*** Source material ***

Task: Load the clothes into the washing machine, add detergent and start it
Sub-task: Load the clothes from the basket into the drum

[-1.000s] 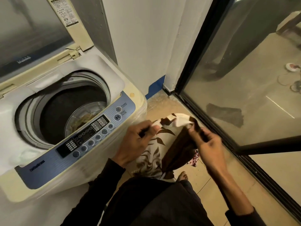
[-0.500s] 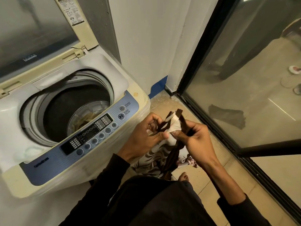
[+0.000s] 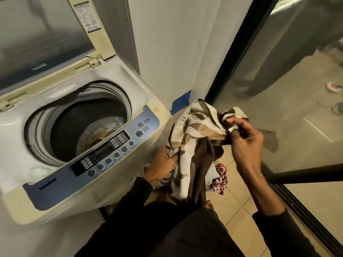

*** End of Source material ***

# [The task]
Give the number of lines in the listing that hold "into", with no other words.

# [Result below]
2